Empathy is the elusive, holy grail of medicine, not because it is unattainable but because we have failed to define it in attainable terms. Studies on empathy have been confounded by contrary definitions of the concept. These same issues arise in attempts to explain how to teach empathy. According to different sources, empathy has been conceptualized as emotional and spontaneous, cognitive and deliberate, or some combination of the two.

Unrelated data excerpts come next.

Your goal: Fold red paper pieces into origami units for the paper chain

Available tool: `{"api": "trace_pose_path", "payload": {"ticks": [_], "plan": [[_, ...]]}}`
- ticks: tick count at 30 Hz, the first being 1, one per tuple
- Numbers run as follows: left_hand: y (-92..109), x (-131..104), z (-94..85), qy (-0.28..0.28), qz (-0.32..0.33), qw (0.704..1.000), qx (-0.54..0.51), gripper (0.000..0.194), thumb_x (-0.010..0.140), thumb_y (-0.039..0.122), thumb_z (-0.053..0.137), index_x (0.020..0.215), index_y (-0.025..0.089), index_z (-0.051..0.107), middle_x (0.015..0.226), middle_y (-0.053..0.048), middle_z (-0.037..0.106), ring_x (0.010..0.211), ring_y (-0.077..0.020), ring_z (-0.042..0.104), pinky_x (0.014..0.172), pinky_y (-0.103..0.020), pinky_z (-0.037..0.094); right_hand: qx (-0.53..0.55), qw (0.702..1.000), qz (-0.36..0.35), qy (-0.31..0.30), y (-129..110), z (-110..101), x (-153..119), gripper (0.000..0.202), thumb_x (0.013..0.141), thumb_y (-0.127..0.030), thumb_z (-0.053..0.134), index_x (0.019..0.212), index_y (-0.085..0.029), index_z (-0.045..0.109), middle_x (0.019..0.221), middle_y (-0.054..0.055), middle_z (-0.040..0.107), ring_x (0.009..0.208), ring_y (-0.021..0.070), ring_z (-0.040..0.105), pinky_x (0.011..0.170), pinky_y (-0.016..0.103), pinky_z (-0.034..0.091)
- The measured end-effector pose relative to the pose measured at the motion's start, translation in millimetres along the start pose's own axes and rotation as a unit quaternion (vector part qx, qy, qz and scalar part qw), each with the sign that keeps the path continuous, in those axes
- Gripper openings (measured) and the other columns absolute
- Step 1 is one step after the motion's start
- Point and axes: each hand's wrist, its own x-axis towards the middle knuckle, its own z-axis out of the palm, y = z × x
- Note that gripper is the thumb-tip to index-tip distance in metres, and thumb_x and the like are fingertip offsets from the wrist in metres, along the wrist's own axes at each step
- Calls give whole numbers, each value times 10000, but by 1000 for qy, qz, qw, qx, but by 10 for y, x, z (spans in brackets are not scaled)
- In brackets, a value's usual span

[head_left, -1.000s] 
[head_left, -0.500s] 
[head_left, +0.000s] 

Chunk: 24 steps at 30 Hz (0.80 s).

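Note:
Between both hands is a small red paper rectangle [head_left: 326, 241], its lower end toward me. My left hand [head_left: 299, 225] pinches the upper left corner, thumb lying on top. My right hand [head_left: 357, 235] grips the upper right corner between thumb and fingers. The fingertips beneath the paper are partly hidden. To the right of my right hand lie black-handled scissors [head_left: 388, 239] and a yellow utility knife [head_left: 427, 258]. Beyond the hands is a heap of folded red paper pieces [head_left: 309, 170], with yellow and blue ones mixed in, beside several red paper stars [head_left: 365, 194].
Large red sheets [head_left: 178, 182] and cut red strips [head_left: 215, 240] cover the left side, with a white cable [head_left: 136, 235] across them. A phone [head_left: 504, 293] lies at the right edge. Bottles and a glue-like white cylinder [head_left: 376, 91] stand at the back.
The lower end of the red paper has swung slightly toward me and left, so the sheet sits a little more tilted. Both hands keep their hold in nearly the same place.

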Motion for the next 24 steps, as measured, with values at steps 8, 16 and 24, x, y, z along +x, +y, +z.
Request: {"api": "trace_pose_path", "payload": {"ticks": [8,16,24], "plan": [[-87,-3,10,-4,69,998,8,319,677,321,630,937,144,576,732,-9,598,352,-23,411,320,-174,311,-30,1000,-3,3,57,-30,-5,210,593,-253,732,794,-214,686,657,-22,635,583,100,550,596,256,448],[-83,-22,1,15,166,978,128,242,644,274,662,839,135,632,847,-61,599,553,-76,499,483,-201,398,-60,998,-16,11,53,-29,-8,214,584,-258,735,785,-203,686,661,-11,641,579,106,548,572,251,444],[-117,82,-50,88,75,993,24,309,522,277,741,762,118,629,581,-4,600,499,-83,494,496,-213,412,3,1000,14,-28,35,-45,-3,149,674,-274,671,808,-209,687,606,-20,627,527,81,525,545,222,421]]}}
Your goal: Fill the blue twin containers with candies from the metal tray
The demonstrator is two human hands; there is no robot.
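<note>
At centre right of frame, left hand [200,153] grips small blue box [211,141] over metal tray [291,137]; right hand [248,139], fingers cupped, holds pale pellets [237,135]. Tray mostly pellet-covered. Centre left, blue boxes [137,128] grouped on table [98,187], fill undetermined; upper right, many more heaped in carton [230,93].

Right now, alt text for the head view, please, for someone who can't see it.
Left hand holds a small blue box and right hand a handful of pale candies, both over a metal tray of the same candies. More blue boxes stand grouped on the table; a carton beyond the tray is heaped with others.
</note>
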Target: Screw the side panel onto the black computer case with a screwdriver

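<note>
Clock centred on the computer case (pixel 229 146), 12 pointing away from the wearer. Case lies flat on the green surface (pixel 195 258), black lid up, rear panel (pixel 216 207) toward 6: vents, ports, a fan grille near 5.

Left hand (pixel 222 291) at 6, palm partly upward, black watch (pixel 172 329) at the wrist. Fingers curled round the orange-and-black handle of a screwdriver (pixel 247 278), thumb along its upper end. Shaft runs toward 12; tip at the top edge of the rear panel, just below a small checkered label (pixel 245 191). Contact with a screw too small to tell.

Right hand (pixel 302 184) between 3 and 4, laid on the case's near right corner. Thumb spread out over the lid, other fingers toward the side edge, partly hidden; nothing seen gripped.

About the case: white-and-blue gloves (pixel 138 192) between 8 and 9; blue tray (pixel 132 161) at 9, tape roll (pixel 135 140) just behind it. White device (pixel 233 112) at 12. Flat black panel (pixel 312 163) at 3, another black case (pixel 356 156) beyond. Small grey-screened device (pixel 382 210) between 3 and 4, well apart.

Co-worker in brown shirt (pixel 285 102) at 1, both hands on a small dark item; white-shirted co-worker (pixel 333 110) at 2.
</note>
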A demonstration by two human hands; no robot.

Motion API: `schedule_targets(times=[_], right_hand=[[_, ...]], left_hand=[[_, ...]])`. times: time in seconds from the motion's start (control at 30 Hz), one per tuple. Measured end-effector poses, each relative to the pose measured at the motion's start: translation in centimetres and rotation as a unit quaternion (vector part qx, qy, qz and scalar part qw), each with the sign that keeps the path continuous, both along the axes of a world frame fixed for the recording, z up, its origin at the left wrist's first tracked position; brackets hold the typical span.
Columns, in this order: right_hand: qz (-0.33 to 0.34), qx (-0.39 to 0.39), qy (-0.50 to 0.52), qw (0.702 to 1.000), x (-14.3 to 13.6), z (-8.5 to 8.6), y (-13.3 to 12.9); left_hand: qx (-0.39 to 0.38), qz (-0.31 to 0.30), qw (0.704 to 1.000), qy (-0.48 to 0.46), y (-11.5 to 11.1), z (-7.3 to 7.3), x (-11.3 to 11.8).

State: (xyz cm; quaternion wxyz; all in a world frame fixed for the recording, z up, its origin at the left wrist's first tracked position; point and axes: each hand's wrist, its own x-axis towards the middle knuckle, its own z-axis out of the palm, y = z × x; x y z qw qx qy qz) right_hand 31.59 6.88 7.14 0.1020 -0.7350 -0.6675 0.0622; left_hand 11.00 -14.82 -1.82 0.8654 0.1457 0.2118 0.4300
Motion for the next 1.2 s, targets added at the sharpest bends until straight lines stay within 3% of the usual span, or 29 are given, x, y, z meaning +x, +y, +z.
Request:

In their study in this issue, Yamada and colleagues1 used two tools to measure empathy—the Jefferson Scale of Physician Empathy (JSPE)2 and the Interpersonal Reactivity Index (IRI).3 Both measure self-assessed, intrapersonal experience and use subscales to capture different dimensions of empathy. It is important to note, however, that the authors of the IRI see empathy as multidimensional, involving both cognitive and emotional aspects, while the authors of the JSPE see empathy as a predominately cognitive process.4 Although there may be overlap, the JSPE and IRI do not measure the same thing.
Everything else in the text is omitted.